Tuesday, May 31, 2005

Academic Rigor and Online Instruction

The author of this article (Wyatt, 2005), Gary Wyatt, is from an MIAA conference school … that means they are our rivals. Anyway, this recently published article takes a look at university student attitudes about online learning. This statement is taken directly from the abstract …

The majority of students reported that online instruction provided a quality academic experience and that online instruction is more academically demanding than traditional classroom instruction.
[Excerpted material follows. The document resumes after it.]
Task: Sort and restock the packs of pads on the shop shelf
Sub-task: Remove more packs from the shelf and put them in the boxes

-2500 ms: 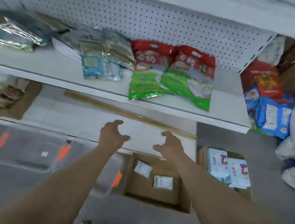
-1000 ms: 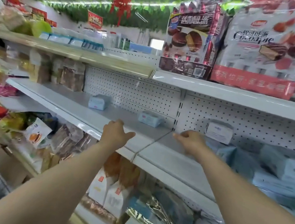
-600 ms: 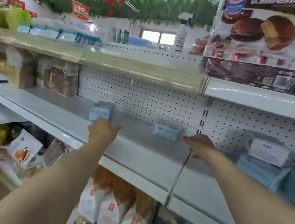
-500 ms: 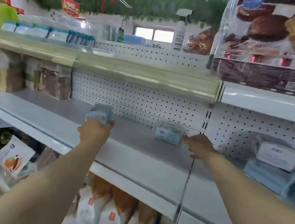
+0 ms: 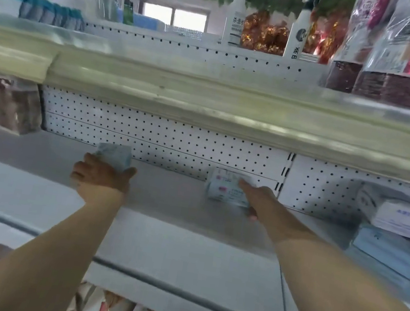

This and the Ridley & Husband (1998) study, should validate what we Instructional Designers of Online Learning have always believed, that we provide well crafted and academically challenging learning experiences using the best instructional technology available.

References:
Ridley, D.R., & Husband, J.E. (1998). Online Education: A Study of Academic Rigor and Integrity. Journal of Instructional Psychology, 25(3), 184–188

Wyatt, G. (2005). Satisfaction, Academic Rigor and Interaction: Perceptions of Online Instruction. Education, 125(3), 460–468

David

Monday, May 30, 2005

Using Templates for Building Courses

Have you ever found yourself wanting to cite a study that supported your intention of using a template system for construction or even maintenance of an online course? Well, while doing some research today, I spotted this journal article and thought that I would share it via the blog.

David 

Lazarinis, F. (2004). A Template Based System for Automatic Construction of Online Courseware for Secondary Educational Institutes. Educational Technology & Society, 7(3), 112-113

[ click here to download ]

Designer Support for Online Learning

OK, here is a recent article which I thought you might be interested in reading.

David

Abstract:
Designer support is critical for facilitating collaboration and knowledge construction in an online learning environment. Designer support in this paper refers to the mechanisms that a designer builds in a technology-mediated environment to facilitate online learning. This paper focuses on two aspects of designer support: 1) creating a shared context, and 2) facilitating online communication and knowledge construction. Examples of these two aspects of support are presented along a continuum ranging from technology that simply allows collaboration to collaborative technology that makes collaboration more accessible to users. Examples of strategies for creating a shared context include the use of metaphorical designs to graphically represent the virtual environment for intuitive navigation and role transplantation, the use of informational support for decision-making, and the use of multiple information channels and tools to support coordinated collaboration in task-based projects. In order to facilitate online communication and knowledge construction, on the other hand, designers can employ communication scaffolds to structure online communication and artifacts as shared representations that provide contexts for online discussions. Finally, the potential application of similar mechanisms to online course management systems is discussed.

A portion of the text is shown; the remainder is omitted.